I found these 3 hand planes at a flea market over the weekend. The smaller plane is a Stanley #4. The only identifying marks on the larger plane is Made in USA. The wooden plane has RELIABLE 13 stamped on the front. Any help on identifying the larger one. I assume it is a Stanley. What about the wooden one? Anything I should not do in restoring them?

Thanks,
Phillip


----------



## SamuelP (Feb 26, 2011)

Nice #4


----------



## sikrap (Mar 15, 2009)

The larger metallic plane looks to me to NOT be a Stanley. I say that because of the lateral adjuster and the frog. They don't look to be in bad shape, so my recommendation would be to take them apart, clean them with some degreaser or MS, polish/sharpen the irons and start making fluffies.


----------



## donwilwol (May 16, 2011)

I'd say the larger one is a Defiance, which was made by Stanley as a cheaper line. I agree with Dave, take them apart, clean them with some degreaser or MS, polish/sharpen the irons and start making fluffies.

Of course you will need to post some pictrures when done.


----------



## BinghamtonEd (Nov 30, 2011)

What would you suggest for the larger wooden plane?


----------



## donwilwol (May 16, 2011)

It looks in pretty good shape. Make sure the sole is flat, sharpen it, and give it a coat of your favorite oil. I use BLO.

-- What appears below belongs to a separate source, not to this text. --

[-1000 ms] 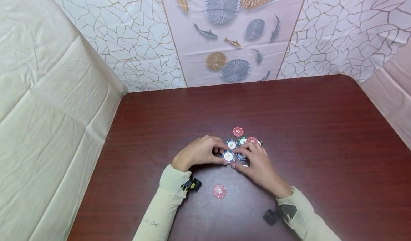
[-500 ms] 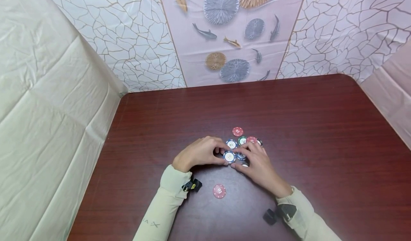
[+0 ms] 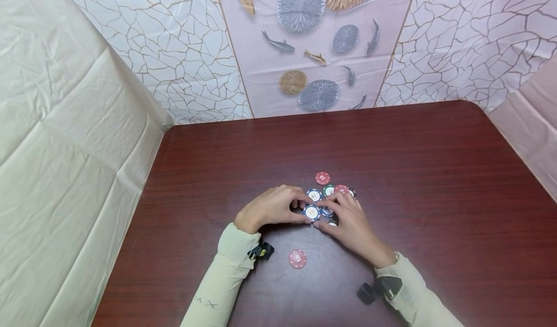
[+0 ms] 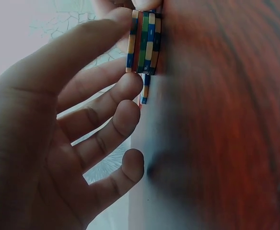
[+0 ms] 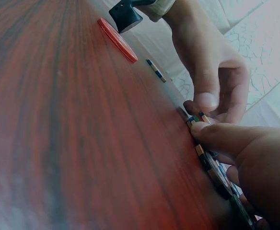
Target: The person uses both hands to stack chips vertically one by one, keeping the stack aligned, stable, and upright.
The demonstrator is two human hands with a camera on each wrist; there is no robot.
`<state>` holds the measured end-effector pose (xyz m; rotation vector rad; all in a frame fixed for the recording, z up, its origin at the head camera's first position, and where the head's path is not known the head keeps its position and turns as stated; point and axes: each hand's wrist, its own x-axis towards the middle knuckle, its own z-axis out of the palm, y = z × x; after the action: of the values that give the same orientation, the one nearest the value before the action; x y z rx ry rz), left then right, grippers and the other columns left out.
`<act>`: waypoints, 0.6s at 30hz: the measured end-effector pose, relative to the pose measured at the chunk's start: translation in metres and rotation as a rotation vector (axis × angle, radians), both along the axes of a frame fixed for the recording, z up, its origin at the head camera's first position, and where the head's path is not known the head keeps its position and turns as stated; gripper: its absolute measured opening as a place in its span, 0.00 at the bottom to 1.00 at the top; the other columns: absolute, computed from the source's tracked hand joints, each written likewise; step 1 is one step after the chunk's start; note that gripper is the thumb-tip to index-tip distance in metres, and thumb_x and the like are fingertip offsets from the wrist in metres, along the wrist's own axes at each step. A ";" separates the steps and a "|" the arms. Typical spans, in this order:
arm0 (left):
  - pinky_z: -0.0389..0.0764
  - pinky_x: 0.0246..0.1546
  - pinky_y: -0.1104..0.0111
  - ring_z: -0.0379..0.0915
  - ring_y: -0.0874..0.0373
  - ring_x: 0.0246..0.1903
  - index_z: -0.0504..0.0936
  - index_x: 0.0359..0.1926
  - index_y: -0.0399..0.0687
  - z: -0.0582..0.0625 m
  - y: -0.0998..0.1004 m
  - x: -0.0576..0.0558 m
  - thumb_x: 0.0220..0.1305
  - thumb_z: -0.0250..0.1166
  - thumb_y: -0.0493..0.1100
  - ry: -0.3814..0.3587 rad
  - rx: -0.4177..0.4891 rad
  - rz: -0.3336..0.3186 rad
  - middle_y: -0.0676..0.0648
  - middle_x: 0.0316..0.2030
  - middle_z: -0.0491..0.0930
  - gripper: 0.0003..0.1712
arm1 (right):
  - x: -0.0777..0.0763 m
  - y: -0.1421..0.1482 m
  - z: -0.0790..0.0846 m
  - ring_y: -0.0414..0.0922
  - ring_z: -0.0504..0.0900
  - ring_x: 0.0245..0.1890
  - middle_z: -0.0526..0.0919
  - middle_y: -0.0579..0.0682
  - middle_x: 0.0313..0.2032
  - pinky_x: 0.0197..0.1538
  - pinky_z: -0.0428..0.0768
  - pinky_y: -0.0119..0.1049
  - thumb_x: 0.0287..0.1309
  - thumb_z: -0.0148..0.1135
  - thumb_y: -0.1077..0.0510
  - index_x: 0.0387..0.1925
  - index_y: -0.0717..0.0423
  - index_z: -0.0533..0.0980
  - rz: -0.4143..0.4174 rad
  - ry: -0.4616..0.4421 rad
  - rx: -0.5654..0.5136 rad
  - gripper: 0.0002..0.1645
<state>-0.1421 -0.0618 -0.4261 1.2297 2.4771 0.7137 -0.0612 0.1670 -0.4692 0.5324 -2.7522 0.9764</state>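
Note:
Several poker chips stand in a stack (image 4: 145, 43), with a blue-and-white chip (image 3: 312, 213) on top; striped blue, green and red edges show from the side. My left hand (image 3: 274, 206) holds the stack's left side between thumb and fingertips, its other fingers spread loosely in the left wrist view. From the right, my right hand (image 3: 350, 220) pinches the same stack, thumb at the near edge and index finger at the far edge. Beneath the right fingers lies another blue chip (image 3: 327, 211), partly covered. A white-centred chip (image 3: 332, 224) is mostly hidden by the right thumb.
Behind the stack lie a blue chip (image 3: 314, 195), a green chip (image 3: 328, 190), a red chip (image 3: 341, 189) and a lone red chip (image 3: 322, 178). Nearer the body is another red chip (image 3: 298, 259). The dark wooden table (image 3: 217, 162) meets patterned cloth walls.
The stack's top chip has shifted slightly right, and the edges below it show less than a second ago. Both hands keep nearly the same place around the stack.

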 end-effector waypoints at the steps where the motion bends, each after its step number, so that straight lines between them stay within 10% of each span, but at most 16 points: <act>1: 0.75 0.35 0.73 0.74 0.66 0.33 0.90 0.53 0.57 0.000 0.000 0.000 0.65 0.76 0.54 0.002 0.007 0.002 0.59 0.34 0.79 0.18 | 0.000 0.000 0.000 0.54 0.75 0.57 0.81 0.51 0.51 0.60 0.69 0.59 0.52 0.82 0.48 0.55 0.50 0.86 0.000 0.001 0.001 0.28; 18: 0.82 0.52 0.61 0.80 0.65 0.49 0.88 0.58 0.57 0.003 0.005 0.000 0.79 0.62 0.49 0.090 0.043 0.149 0.58 0.51 0.85 0.14 | 0.001 0.000 0.001 0.63 0.73 0.67 0.81 0.53 0.51 0.73 0.56 0.69 0.53 0.82 0.49 0.54 0.52 0.85 0.001 -0.018 -0.014 0.27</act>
<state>-0.1422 -0.0569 -0.4233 1.1240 2.6626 0.7683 -0.0606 0.1668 -0.4683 0.5252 -2.7591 1.0042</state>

Common issues is the mouth being to wide, which can be fixed in multiple ways. There are several blogs about it. Take a look at some of my projects and many others here for some other ideas.


----------



## Frostymorning (Apr 25, 2012)

I picked all 3 up for $45. Don W, makes sence that the larger is a cheaper quality plane. the handle almost feels like plastic. As for the wooden plane, I plan to just clean it up and display it on my shop wall. I really like the old wooden planes. The bottom on this one is pretty flat unlike others I have seen. Just would like to find out some history on it. Hopefully when I clean up the blade it might lend some information on the manufacture.


----------



## ksSlim (Jun 27, 2010)

Check the toe or nose of the wooden plane for a possible imprint of the mfg.
The iron on the plane usually has the logo or name of the mfg of the iron.


----------



## Fishinbo (Jun 11, 2012)

Scoring awesome finds!


----------